Por sua vez, Terry Strada, presidente da ONG “11-S Famílias Unidas”, relembrou seu marido, Tom Strada, e lamentou que, um quarto de século depois, as famílias “ainda não tenham obtido justiça pelo papel que a Arábia Saudita desempenhou” nos ataques.
“Durante 25 anos, governo após governo, incluindo líderes presentes aqui hoje, optou-se por proteger os sauditas em vez de apoiar as famílias das vítimas do 11 de setembro. Eles ocultaram provas, descumpriram promessas, tanto públicas quanto privadas. Tem sido uma traição atrás da outra. O presidente Trump ainda pode mudar isso. Diga aos sauditas para pararem de mentir”, afirmou.
Durante a cerimônia, realizada na chamada ‘Zona Zero’ de Nova York, os nomes das vítimas foram lidos em voz alta na presença de ex-presidentes como Barack Obama, Joe Biden e George W. Bush. Outra cerimônia foi realizada no Pentágono, com a presença do atual ocupante da Casa Branca e de vários membros de seu gabinete.

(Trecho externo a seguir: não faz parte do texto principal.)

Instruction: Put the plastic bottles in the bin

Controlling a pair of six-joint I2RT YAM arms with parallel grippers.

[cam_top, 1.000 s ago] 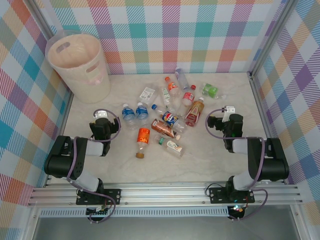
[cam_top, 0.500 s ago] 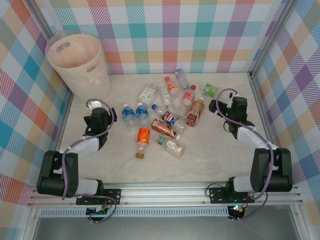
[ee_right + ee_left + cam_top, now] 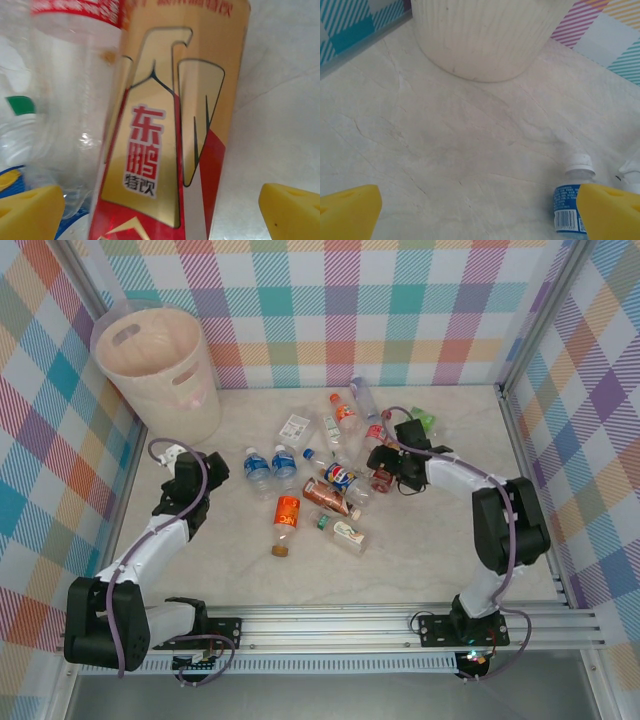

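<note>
Cut off: in the left wrist view the bin [image 3: 485,35] shows only its ribbed base.
Bottles: the plastic bottles [image 3: 330,480] lie scattered mid-desk [image 3: 430,550], clear with coloured labels.
Bin: cream-white, upright, far-left corner.
Left hand [image 3: 186,466]: spread, beside a blue-labelled bottle [image 3: 567,205].
Right hand [image 3: 386,464]: spread, straddling a gold-and-red bottle [image 3: 170,125].

Pale marbled tabletop [image 3: 420,560], evenly lit, bounded behind and to both sides by pastel plaid walls [image 3: 400,310], with aluminium rails [image 3: 330,625] along its near edge.
</note>
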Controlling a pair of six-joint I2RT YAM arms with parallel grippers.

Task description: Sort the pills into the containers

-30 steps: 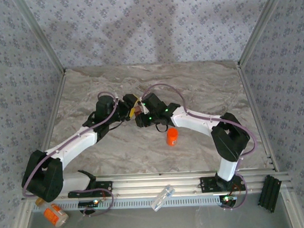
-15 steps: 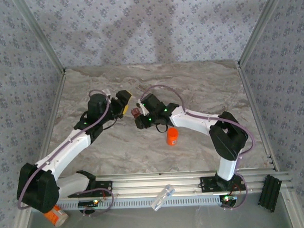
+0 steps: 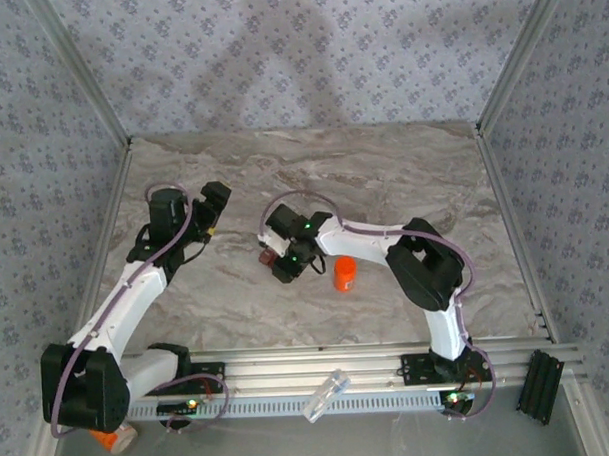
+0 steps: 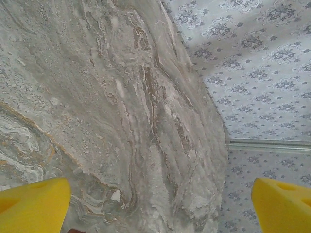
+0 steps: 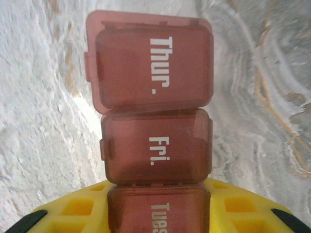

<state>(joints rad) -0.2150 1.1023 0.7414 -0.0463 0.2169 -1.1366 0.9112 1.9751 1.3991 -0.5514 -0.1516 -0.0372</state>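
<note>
The containers are one dark red-brown pill box (image 5: 155, 150) with lids marked Thur., Fri. and Tues. My right gripper (image 5: 158, 216) is shut on its Tues. end between yellow fingers (image 5: 243, 208). From above, the box (image 3: 267, 257) sticks out left of the right gripper (image 3: 279, 262), low over the middle of the table. The Thur. lid (image 5: 150, 63) sits a little offset from the row. My left gripper (image 3: 212, 203) hangs open to the left, apart from the box. Its yellow fingertips (image 4: 31, 204) stand wide with only marble between them. The pills are out of view.
A small orange bottle (image 3: 344, 274) stands just right of the right gripper. A clear tube (image 3: 325, 395) and a black block (image 3: 542, 385) lie past the near rail. Part of another orange bottle (image 3: 112, 437) shows by the left arm's base. Patterned walls (image 3: 43, 177) enclose the table.
My left gripper has opened wider and drawn back to the left, away from the box. The right gripper has carried the box a little left and toward the near edge.
</note>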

Vários documentos do FBI, divulgados em 2021 por ordem do ex-presidente Joe Biden e datados de 2016, detalham o trabalho do FBI na investigação do suposto apoio logístico que um funcionário consular saudita e um suposto agente da inteligência saudita prestaram a pelo menos dois dos homens que sequestraram os aviões em 11 de setembro de 2001. Esses arquivos, no entanto, continham trechos importantes censurados.
Strada está entre os diversos sobreviventes e familiares das vítimas dos ataques terroristas de 11 de setembro que entraram com uma ação judicial contra a Arábia Saudita, alegando que o país do Golfo ajudou os sequestradores nos preparativos que antecederam o ataque.